Your employer plan is the first account to fill, for two reasons: the deferral is large ($24,500), and the match is free money you forfeit if you under-contribute.

Hospital and health-system physicians usually have a 403(b); private groups and physician-owned practices usually have a 401(k). For contribution purposes they are nearly identical: you defer up to $24,500 of salary pre-tax (or Roth, if the plan allows), your employer adds a match or a fixed contribution, and the combined total of everything — your deferral, the employer money, and any after-tax contributions — is capped at $72,000 under §415(c).

Two decisions matter here.

Pre-tax or Roth deferral? At attending income, the pre-tax deferral usually wins. A married attending with $350,000 of household income sits in the 24% federal bracket for 2026 (taxable income between $211,400 and $403,550 MFJ); a single attending at that income is in the 35% bracket. Deferring pre-tax at 24–35% and withdrawing in retirement at a likely lower average rate is the standard play. Roth deferrals make more sense early in your career, in low-tax years (fellowship, parental leave, a partial year), or if you expect to retire into a higher bracket than you are in now.

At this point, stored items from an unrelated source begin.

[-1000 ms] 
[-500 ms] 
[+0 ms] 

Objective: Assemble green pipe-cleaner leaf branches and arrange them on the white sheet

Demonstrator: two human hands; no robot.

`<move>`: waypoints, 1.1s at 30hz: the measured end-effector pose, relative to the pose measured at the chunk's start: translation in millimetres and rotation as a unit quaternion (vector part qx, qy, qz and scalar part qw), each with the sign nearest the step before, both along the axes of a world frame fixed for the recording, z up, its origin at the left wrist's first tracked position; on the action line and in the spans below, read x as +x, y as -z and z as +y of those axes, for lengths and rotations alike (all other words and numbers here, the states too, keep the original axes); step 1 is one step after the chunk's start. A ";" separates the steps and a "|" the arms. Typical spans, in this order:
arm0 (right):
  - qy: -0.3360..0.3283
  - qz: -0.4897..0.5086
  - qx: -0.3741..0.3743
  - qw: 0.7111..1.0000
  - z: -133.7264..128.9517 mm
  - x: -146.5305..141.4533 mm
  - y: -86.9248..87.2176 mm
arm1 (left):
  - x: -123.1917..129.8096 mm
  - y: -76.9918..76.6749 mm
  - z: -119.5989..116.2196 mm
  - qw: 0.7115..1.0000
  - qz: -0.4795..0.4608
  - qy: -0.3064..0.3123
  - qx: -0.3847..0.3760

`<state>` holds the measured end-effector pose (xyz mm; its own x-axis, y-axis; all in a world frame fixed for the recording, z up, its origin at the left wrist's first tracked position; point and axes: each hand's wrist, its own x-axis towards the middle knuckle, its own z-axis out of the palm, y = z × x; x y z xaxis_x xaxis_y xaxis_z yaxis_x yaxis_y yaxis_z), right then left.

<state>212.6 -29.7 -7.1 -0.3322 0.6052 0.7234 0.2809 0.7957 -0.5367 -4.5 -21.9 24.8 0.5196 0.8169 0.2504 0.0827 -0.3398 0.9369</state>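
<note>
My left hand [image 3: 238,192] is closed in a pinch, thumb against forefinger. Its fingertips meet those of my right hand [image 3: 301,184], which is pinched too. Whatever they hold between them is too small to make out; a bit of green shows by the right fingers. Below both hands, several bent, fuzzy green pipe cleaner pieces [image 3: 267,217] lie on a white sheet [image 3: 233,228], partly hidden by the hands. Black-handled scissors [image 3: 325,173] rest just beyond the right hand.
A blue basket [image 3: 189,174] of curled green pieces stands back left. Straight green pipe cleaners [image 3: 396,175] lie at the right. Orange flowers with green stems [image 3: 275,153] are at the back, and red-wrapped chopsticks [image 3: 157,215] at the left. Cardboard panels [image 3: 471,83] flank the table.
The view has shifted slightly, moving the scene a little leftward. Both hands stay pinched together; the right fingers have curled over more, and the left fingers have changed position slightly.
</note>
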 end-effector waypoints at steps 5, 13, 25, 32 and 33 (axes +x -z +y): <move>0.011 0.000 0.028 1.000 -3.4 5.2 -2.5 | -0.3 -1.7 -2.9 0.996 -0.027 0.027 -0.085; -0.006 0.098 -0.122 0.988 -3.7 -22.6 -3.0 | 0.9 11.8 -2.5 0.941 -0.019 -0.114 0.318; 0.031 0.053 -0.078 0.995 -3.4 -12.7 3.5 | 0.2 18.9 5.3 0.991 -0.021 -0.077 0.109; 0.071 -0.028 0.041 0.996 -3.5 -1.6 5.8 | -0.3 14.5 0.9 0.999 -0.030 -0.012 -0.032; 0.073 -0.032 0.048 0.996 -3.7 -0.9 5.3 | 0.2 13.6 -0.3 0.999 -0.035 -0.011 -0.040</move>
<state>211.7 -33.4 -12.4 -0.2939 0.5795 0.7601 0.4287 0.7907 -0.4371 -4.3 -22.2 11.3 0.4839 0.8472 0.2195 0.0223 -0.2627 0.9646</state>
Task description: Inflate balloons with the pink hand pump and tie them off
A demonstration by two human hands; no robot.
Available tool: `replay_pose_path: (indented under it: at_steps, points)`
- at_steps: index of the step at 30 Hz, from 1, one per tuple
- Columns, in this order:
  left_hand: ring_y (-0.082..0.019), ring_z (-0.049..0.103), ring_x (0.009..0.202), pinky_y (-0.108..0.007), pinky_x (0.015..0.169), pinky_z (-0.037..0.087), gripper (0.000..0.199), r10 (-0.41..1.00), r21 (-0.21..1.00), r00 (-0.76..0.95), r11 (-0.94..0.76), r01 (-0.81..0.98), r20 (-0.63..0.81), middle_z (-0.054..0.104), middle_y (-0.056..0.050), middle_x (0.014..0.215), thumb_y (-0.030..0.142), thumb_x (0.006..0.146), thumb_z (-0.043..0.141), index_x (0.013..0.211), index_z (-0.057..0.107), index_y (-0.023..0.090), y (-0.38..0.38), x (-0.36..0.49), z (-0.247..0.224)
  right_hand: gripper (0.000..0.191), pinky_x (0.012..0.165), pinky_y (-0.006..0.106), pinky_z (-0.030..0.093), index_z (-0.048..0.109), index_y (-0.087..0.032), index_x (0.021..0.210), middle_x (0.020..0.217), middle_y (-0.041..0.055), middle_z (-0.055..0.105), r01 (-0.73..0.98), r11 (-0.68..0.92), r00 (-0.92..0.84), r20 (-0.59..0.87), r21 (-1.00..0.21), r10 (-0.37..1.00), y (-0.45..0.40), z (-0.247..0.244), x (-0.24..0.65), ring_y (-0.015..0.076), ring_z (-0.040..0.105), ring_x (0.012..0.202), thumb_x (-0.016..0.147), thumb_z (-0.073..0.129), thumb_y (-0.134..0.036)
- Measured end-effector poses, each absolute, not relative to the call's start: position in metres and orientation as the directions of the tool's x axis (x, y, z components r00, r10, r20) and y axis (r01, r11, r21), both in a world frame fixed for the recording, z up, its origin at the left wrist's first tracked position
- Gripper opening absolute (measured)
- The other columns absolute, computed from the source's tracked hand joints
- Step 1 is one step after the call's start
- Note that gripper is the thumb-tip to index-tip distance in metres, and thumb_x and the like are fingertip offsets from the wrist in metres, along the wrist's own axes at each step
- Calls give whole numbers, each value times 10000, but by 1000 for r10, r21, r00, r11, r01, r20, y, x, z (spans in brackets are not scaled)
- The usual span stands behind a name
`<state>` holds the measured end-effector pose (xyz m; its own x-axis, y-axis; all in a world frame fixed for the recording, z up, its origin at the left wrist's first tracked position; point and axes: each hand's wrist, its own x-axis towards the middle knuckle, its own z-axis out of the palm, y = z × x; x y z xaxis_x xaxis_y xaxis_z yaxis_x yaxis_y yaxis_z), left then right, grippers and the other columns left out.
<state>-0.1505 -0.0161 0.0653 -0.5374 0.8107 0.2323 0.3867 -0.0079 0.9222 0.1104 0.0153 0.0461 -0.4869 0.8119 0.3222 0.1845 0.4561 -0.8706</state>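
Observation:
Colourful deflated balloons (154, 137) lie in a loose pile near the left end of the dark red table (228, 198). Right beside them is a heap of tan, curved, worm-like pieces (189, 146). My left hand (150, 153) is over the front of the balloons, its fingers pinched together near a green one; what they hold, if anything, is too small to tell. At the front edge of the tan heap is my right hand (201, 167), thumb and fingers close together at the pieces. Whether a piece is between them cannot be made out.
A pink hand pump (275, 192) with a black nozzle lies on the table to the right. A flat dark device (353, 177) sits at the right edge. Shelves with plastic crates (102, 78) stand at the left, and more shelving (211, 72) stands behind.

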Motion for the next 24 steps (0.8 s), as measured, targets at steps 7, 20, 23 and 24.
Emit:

Match mechanics. If your employer matches per-paycheck rather than annually, front-loading your $24,500 in the first half of the year can cost you matching dollars in the back half unless the plan has a true-up provision. Read your summary plan description or ask HR one question: "Does the plan true-up the match at year end?" If no, spread your deferrals across all 26 pay periods.

If you are 50 or older, add the $8,000 catch-up for a $32,500 deferral. If you are 60 through 63, the SECURE 2.0 super catch-up replaces it: $11,250, for a $35,750 total deferral. Those four years are the single best deferral window of your career — use them.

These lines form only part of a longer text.